Cette législation détaillée « reprend la Convention des Nations Unies contre la corruption signée (en 2003) à Mérida et remplace les règlements précédents déjà en vigueur à l’APSA (l’Administration du Patrimoine du Siège Apostolique) et au Gouvernorat de la Cité du Vatican, en s’étendant également à tous les organismes du Saint-Siège qui, jusqu’à présent, ne disposaient pas de leur propre législation en matière de contrats et de marchés », a précisé le site internet du Vatican.

La lutte contre la corruption dans le monde est l’un des leitmotiv du pontificat de François, qui s’était récemment montré choqué par une enquête interne sur une possible corruption liée à des investissements immobiliers opaques du Saint-Siège à Londres.

Giuseppe Pignatone, président du Tribunal du Vatican, un grand spécialiste italien de la lutte anti-mafia nommé en octobre par le pape, souligne dans une contribution écrite que la loi vise également à réaliser des « économies notables » grâce à des mises en concurrence.

« Le thème de la réduction des dépenses est très actuel et important dans ce moment -malheureusement appelé à perdurer- de graves difficultés économiques pour le monde entier mais aussi pour le Saint-Siège et l’État de la Cité du Vatican », souligne le magistrat.

« Nous abordons certainement des années difficiles », a prédit en mai Juan Antonio Guerrero Alves, qui dirige depuis janvier le Secrétariat pour l’Economie du Saint-Siège.

Les Musées du Vatican – une manne financière qui attire chaque année près de 7 millions de touristes – ont rouvert lundi à un public surtout local. Leur fermeture depuis le 8 mars a accentué le trou financier du Saint-Siège, qui se serre désormais la ceinture, notamment pour ses achats. En outre, la grande collecte annuelle fin juin de dons versés au pape a été reportée au 4 octobre, en raison de l’épidémie du coronavirus.

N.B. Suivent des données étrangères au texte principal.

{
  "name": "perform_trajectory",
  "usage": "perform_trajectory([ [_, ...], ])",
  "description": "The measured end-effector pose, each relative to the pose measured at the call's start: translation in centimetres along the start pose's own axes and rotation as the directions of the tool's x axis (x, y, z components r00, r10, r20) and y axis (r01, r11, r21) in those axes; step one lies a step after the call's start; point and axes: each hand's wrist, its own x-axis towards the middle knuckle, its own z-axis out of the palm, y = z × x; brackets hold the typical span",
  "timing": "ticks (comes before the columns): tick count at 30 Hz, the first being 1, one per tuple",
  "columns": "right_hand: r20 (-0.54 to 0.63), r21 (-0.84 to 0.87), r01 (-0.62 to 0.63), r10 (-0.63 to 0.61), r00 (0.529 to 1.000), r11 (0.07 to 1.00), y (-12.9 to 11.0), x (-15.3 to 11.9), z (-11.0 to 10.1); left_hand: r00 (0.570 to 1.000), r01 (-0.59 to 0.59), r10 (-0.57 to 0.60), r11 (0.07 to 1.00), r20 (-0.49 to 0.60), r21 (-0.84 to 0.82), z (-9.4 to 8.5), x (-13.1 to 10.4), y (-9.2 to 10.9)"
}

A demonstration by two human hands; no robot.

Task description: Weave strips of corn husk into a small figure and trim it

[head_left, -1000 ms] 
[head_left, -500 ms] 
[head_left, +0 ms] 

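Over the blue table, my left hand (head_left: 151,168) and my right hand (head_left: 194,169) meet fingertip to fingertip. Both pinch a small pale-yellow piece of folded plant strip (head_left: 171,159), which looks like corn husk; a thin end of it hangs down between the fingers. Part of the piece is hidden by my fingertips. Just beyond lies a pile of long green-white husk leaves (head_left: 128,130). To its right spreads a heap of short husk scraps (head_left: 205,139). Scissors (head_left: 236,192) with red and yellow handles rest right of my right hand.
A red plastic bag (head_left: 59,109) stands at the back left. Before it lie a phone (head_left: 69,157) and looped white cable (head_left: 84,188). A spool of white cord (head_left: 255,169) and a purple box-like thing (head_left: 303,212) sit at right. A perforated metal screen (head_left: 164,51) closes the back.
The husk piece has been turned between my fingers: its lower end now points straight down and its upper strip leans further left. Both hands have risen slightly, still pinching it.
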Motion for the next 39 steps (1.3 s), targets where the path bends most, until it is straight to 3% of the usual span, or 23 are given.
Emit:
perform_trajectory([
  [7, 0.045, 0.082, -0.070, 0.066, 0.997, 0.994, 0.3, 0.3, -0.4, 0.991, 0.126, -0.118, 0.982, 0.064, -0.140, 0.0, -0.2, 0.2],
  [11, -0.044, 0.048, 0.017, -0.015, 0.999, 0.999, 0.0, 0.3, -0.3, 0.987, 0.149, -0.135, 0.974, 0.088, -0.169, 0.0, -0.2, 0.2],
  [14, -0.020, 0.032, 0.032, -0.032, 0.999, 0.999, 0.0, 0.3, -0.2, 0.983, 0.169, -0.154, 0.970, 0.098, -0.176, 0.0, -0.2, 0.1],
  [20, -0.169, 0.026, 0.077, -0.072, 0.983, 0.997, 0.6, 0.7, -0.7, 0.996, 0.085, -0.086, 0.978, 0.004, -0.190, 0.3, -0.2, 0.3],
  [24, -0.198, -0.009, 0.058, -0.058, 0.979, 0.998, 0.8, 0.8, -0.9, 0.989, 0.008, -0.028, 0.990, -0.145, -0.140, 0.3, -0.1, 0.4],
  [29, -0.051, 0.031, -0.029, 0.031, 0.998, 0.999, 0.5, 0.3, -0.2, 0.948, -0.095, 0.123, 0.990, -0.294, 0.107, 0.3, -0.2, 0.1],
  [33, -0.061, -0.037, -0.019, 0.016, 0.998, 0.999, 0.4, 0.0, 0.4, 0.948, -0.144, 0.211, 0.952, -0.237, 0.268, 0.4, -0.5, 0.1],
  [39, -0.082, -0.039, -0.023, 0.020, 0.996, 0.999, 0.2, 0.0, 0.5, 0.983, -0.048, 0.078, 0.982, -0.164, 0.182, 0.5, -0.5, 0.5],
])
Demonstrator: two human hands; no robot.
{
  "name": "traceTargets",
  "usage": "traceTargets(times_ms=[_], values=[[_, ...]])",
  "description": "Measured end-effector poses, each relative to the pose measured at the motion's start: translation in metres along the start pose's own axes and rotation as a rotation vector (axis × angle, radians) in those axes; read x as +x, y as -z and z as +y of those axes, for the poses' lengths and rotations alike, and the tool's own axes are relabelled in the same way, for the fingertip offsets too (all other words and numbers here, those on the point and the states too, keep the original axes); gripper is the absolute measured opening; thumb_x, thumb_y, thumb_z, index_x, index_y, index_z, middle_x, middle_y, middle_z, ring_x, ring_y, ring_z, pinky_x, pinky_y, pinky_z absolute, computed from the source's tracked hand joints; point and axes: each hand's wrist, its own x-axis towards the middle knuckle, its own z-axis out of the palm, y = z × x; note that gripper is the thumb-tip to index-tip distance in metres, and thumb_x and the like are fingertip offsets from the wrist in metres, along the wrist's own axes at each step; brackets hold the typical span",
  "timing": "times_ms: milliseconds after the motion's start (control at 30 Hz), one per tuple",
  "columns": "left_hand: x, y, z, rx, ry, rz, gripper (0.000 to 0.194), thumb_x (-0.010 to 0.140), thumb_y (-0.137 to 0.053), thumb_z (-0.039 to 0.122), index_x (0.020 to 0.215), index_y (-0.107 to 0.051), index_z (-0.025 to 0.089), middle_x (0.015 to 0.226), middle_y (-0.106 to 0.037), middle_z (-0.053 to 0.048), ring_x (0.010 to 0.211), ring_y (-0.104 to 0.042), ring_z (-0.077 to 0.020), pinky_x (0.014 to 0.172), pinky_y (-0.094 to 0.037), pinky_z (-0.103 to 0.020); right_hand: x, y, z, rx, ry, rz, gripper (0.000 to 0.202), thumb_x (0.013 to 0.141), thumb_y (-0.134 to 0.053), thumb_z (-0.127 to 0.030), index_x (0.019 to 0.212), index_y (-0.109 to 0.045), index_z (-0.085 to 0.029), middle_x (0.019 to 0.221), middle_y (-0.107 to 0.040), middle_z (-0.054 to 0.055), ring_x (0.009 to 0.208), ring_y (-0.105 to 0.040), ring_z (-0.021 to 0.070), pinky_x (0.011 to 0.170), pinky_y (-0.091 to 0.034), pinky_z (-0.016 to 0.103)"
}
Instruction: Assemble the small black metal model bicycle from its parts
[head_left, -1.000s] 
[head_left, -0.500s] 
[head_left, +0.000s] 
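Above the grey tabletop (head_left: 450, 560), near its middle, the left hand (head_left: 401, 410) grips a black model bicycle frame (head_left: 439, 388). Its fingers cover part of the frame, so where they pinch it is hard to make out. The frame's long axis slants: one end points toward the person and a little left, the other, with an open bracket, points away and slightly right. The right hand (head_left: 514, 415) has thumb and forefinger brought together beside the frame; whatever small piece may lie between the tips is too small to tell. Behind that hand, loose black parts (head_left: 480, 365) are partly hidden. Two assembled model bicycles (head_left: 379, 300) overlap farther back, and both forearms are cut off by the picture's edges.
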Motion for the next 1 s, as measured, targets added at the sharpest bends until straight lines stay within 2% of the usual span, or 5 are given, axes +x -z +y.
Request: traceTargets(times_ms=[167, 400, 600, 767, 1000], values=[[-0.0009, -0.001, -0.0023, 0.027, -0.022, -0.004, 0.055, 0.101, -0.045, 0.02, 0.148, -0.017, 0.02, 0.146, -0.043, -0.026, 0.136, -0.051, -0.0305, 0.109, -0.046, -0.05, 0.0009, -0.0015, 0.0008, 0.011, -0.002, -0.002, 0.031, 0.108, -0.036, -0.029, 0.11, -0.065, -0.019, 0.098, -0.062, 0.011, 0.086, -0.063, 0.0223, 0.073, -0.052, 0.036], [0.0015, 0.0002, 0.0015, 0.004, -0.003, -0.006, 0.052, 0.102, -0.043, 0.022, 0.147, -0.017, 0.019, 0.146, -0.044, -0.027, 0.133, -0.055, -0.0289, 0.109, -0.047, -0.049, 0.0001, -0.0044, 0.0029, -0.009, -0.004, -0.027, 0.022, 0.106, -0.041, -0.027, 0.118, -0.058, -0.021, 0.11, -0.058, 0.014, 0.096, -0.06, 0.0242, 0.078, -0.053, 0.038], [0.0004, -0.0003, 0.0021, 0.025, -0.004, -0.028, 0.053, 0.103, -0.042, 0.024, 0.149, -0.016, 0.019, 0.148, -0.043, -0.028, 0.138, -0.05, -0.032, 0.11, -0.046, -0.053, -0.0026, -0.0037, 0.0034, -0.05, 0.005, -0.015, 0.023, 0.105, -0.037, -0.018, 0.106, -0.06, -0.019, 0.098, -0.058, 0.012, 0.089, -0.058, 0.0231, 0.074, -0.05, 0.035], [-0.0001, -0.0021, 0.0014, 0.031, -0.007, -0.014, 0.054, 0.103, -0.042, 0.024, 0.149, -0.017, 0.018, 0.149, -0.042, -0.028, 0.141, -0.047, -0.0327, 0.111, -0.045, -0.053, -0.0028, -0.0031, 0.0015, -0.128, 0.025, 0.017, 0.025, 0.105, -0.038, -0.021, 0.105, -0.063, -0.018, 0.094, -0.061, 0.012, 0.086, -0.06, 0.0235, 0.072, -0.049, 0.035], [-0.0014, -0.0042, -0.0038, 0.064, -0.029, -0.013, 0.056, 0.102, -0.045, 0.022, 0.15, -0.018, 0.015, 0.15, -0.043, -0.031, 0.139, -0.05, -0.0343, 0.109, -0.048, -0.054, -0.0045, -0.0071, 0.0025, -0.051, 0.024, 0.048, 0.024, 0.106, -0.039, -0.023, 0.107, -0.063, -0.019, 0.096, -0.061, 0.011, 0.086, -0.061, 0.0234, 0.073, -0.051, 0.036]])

L’application de la nouvelle loi sera contrôlée par la justice vaticane, qui dispose depuis peu d’une plus grande autonomie vis-à-vis du pape.

Haro sur le clientélisme

Pour le professeur de droit international Vincenzo Buonomo, conseiller de l’Etat du Vatican, les nouvelles normes permettront d’éliminer « la plaie des gaspillages ».

Le Saint-Siège (administration de l’Eglise universelle) et l’État du Vatican (qui gère par exemple les musées) font régulièrement l’objet de critiques sur le manque de formation administrative et économique de certains ecclésiastiques aux manettes.

La nouvelle loi prévoit d’écarter des appels d’offres des personnes ayant été condamnées pour leur appartenance à des organisations criminelles, ou ayant commis des délits fiscaux. Les choix des fournisseurs doivent aussi répondre à des principes éthiques conformes à la morale de l’Eglise.

D’autres règles visent à éviter des conflits d’intérêts familiaux concernant les collaborateurs du Saint-Siège prenant part aux décisions. « Le tournant est important », a relevé lundi le vaticaniste Iacopo Scaramuzzi, en évoquant « la coutume invétérée au sein du Vatican » de confier des contrats externes à des parents ou des amis d’amis.

Un procès au Vatican en 2017 s’était penché sur le financement des travaux de rénovation de l’appartement de 400 m2 du cardinal Tarcisio Bertone, puissant numéro deux du Vatican sous le pape Benoît XVI. Le procureur du tribunal avait alors dénoncé « le silence et l’opacité et une piètre gestion des affaires publiques ».

Deux ex-managers de la Fondation de l’hôpital pédiatrique Bambino Gesu (propriété du Vatican), étaient accusés d’avoir « détourné » 422 000 euros pour financer la rénovation. L’un d’eux avait été condamné à un an de prison avec sursis.